MLRun offers a convenient abstraction layer and automation on top of powerful serverless technologies for feature engineering, machine learning, and deep learning. MLRun provides the following key benefits:

  • Rapid deployment of code to production pipelines

  • Elastic scaling of batch and real-time workloads

  • Feature management — ingestion, preparation, and monitoring

  • Works anywhere — your local IDE, multi-cloud, or on-prem

MLRun can be installed over Kubernetes or is preinstalled as a managed service in the Iguazio MLOps Platform.

▶ For more detailed information, see the MLRun Serverless Functions & Job Submission documentation.

Step 1: Installation and Setup

For information on how to install and configure MLRun over Kubernetes, see the MLRun installation guide. To install the MLRun package, run pip install mlrun with the MLRun version that matches your MLRun service.

For Iguazio MLOps Platform Users

If your are using the Iguazio MLOps Platform, MLRun is available as a default (pre-deployed) shared service.
You can run !/User/align_mlrun.sh to install the MLRun package or upgrade the version of an installed package. By default, the script attempts to download the latest version of the MLRun Python package that matches the version of the running MLRun service.

Kernel Restart

After installing or updating the MLRun package, restart the notebook kernel in your environment!

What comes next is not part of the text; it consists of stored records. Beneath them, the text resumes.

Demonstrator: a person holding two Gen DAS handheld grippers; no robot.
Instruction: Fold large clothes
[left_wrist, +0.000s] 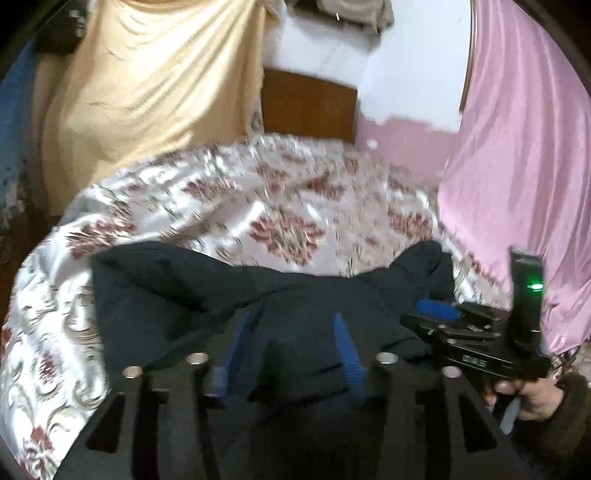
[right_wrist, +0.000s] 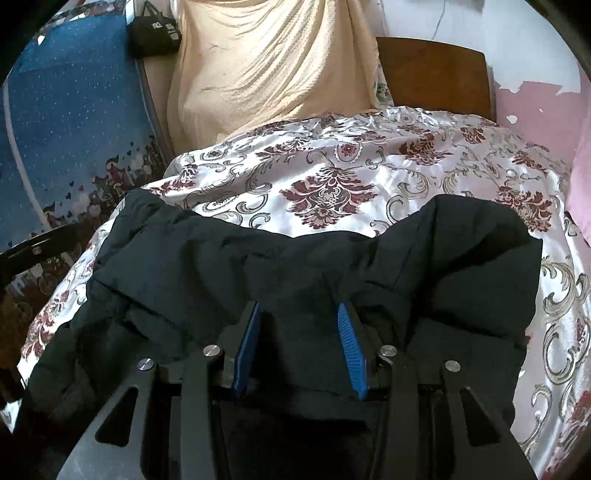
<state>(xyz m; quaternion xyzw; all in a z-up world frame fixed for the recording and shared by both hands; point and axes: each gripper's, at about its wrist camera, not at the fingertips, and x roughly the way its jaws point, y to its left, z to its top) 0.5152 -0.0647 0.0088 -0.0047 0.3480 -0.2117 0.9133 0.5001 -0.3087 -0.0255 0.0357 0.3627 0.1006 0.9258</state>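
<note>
The dark jacket (right_wrist: 280, 266) is bunched across the near edge of the bed (right_wrist: 369, 155), sleeves poking out at 10 and 2 o'clock. Left gripper (left_wrist: 291, 343) and right gripper (right_wrist: 301, 343) both have jaws partway open, gripping nothing. I'd re-grab the outer corners and flatten it before folding

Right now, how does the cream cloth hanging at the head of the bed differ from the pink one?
The cream cloth hangs on the left of the wooden headboard; the pink cloth hangs on its right. The cream cloth drapes in broad diagonal swags; the pink cloth falls in long, mostly vertical folds. In the right wrist view the cream cloth fills much of the back, while the pink one is only a sliver at the edge. Both are plain and shiny.
</note>
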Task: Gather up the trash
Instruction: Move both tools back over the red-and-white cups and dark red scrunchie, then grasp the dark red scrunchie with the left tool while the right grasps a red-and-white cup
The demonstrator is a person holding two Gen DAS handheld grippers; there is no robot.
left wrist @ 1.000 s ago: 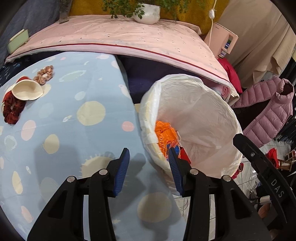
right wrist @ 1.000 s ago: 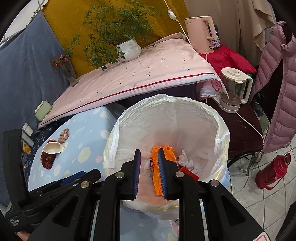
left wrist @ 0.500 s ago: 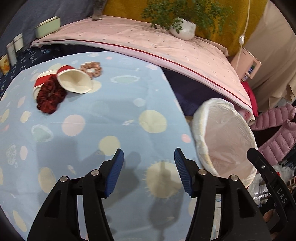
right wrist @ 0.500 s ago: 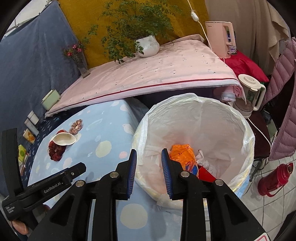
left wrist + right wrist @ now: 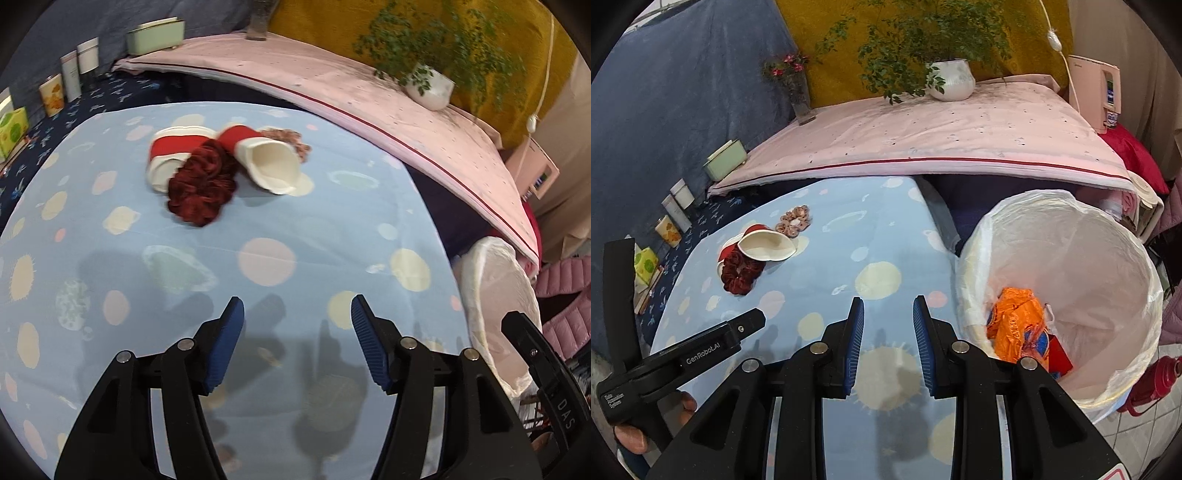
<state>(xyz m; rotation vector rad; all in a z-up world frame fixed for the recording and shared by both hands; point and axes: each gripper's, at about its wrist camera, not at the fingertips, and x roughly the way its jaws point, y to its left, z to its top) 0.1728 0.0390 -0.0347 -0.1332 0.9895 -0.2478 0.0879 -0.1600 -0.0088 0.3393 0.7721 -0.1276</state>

Initializing Your MLRun Environment

MLRun objects (runs, functions, workflows, features, artifacts, models, etc.) are associated with a project namespace. Projects can be stored or loaded from git repositories and can be created via API/UI.

For more information about MLRun projects, see the MLRun projects documentation.

Use the get_or_create_project MLRun method to create a new project, or fetch it from the DB/repository if it already exists. This method returns an MLRun project object.

Set the method’s name parameter to your selected project name and set the context to the directory path hosting the project files/code (example: ./). You can also optionally set the user_project parameter to True to automatically append the username of the running user to the project name specified in the project parameter, resulting in a <project>-<username> project name; this is useful for avoiding project-name conflicts among different users.

You can optionally pass additional parameters to get_or_create_project, as detailed in the MLRun API reference. For example, you can set the url parameter to specify a remote git url (hosting the project code). In Part 4 of this tutorial you’ll learn how project objects enable packaging, pipeline composition, and simple integration with git and CI/CD frameworks.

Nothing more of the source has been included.